> _Exercise details_
Below are some records. Return exactly the lines from the one containing "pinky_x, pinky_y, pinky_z" through the one containing "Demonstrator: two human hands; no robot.", both included, and only those.

> _Dataset entries_

--- START ---

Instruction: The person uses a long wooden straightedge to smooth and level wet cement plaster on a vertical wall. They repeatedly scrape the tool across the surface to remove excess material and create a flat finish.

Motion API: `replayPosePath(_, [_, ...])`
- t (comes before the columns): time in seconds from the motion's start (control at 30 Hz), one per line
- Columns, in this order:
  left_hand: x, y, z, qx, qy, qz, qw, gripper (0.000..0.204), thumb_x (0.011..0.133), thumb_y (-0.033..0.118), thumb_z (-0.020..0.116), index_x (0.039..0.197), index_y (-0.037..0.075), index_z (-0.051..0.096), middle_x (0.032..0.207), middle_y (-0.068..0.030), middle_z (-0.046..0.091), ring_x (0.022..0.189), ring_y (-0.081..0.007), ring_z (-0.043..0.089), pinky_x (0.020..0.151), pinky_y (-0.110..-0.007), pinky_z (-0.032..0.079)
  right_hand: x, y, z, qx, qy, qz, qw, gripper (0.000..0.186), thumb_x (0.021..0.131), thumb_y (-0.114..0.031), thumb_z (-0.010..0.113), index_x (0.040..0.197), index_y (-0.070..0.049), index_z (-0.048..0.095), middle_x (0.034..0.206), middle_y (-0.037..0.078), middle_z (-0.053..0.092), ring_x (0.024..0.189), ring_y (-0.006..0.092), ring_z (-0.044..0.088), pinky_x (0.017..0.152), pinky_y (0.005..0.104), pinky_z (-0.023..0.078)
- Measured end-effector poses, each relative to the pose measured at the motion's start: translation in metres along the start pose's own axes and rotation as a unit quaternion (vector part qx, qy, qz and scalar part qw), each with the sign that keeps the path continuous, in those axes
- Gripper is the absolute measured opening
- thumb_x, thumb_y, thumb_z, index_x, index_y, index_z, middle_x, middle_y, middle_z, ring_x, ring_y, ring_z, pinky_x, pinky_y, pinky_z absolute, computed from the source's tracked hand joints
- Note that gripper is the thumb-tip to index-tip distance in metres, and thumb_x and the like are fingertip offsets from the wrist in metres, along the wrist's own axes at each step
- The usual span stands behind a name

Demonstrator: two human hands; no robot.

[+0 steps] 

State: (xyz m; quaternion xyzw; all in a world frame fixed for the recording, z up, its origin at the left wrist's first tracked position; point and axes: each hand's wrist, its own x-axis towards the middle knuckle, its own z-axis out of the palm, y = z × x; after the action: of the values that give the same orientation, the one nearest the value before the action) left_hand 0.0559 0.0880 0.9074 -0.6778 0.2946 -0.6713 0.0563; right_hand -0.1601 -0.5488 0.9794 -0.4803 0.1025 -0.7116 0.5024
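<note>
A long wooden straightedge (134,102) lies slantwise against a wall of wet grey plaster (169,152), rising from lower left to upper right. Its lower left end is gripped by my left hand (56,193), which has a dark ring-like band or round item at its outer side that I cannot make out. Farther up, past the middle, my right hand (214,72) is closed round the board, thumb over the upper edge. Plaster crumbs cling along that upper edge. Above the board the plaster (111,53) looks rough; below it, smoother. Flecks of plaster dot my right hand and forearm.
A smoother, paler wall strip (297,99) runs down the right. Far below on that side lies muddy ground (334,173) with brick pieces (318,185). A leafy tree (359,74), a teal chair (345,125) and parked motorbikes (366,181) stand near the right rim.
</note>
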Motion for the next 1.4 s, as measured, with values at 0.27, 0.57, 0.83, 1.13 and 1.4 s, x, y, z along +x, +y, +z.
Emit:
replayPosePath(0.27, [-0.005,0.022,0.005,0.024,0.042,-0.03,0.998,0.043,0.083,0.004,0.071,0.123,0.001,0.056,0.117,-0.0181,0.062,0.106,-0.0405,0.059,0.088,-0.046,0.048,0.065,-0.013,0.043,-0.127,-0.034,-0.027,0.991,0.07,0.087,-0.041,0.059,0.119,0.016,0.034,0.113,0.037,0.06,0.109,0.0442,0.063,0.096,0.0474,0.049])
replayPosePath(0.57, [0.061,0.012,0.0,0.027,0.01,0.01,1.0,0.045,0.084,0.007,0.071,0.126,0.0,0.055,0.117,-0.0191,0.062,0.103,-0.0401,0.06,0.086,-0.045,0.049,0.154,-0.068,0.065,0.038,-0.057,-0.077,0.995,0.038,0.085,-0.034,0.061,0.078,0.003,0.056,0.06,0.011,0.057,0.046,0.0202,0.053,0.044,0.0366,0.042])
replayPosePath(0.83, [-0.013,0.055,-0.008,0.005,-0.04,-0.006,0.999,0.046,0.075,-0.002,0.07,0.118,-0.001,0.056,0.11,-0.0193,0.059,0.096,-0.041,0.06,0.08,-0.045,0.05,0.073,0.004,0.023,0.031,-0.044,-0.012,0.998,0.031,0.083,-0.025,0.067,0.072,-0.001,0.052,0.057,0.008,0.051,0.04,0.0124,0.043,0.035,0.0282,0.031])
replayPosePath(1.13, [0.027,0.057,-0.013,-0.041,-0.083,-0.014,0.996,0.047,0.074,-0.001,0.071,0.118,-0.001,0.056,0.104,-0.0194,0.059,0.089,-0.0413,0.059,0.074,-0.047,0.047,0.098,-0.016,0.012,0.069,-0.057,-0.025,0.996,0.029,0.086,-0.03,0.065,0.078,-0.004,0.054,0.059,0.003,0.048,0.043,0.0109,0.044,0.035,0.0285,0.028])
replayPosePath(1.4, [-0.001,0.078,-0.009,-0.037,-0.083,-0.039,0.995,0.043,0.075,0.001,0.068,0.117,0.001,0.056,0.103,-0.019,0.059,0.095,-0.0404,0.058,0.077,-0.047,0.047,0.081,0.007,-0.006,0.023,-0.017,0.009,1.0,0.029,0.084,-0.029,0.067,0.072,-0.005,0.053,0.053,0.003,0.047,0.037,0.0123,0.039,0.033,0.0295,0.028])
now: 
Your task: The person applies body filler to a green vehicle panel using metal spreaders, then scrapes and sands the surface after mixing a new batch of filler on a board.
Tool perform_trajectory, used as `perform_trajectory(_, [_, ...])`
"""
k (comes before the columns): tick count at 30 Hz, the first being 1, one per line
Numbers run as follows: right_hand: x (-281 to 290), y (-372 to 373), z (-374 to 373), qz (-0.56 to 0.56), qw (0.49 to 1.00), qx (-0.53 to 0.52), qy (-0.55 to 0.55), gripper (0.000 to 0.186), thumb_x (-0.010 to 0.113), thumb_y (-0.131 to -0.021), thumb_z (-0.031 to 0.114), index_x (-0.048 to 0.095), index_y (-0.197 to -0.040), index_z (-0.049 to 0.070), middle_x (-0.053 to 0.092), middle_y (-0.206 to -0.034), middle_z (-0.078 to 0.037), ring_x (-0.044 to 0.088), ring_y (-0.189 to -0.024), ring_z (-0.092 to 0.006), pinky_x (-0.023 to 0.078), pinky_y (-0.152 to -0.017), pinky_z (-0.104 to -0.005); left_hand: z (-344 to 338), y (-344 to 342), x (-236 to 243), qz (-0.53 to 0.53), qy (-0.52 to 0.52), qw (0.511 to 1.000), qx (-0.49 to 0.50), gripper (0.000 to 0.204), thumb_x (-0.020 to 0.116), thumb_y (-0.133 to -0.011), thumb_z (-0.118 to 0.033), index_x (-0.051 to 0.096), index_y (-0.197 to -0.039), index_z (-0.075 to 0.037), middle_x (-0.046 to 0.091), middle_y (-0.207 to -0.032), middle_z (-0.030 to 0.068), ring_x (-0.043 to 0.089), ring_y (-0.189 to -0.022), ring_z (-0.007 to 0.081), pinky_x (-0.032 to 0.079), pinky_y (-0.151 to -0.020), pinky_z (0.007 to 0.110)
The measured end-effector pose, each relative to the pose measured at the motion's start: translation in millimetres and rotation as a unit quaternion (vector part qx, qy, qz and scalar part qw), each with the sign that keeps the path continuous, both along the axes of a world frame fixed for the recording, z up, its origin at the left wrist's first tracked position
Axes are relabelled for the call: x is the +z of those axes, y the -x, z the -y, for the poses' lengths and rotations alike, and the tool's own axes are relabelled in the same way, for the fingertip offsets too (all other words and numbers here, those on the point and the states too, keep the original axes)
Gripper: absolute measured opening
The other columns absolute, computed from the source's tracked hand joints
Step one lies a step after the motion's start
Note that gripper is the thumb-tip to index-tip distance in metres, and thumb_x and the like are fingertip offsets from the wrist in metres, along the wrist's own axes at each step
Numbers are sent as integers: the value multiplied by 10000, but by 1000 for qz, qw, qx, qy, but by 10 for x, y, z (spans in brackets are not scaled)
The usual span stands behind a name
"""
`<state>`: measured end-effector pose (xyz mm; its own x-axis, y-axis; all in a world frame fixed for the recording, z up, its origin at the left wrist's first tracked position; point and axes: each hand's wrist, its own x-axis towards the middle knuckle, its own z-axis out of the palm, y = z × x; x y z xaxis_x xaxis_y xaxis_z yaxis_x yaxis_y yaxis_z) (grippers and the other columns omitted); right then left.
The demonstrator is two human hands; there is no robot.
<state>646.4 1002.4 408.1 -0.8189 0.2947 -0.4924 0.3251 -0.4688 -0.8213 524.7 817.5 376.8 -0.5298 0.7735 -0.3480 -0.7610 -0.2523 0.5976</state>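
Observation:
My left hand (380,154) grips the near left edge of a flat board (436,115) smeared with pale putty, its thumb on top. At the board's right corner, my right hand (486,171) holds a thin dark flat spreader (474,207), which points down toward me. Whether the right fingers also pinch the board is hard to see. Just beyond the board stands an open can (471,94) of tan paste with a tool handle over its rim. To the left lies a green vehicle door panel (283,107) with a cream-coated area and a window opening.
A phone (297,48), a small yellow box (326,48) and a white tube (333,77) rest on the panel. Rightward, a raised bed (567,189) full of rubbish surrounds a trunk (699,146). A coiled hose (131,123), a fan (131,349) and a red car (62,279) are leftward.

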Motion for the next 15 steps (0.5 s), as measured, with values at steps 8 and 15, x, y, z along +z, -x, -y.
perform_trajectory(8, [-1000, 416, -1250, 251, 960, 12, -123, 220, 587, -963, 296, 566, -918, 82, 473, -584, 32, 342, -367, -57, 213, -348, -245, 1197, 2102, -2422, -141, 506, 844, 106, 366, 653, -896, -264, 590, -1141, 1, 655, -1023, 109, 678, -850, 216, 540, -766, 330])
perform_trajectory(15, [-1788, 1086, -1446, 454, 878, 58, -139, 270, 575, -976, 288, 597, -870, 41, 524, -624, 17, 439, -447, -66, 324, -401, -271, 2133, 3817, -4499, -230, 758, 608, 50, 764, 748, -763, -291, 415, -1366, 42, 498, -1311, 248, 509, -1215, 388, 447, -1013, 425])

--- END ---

> _Answer box_
- thumb_x, thumb_y, thumb_z, index_x, index_y, index_z, middle_x, middle_y, middle_z, ring_x, ring_y, ring_z, pinky_x, pinky_y, pinky_z absolute, computed from the source's tracked hand joints
- Note that gripper is the thumb-tip to index-tip distance in metres, and thumb_x and the like are fingertip offsets from the wrist in metres, along the wrist's own axes at each step
- The usual span stands behind a name

Demonstrator: two human hands; no robot.

There is nothing else to this exercise.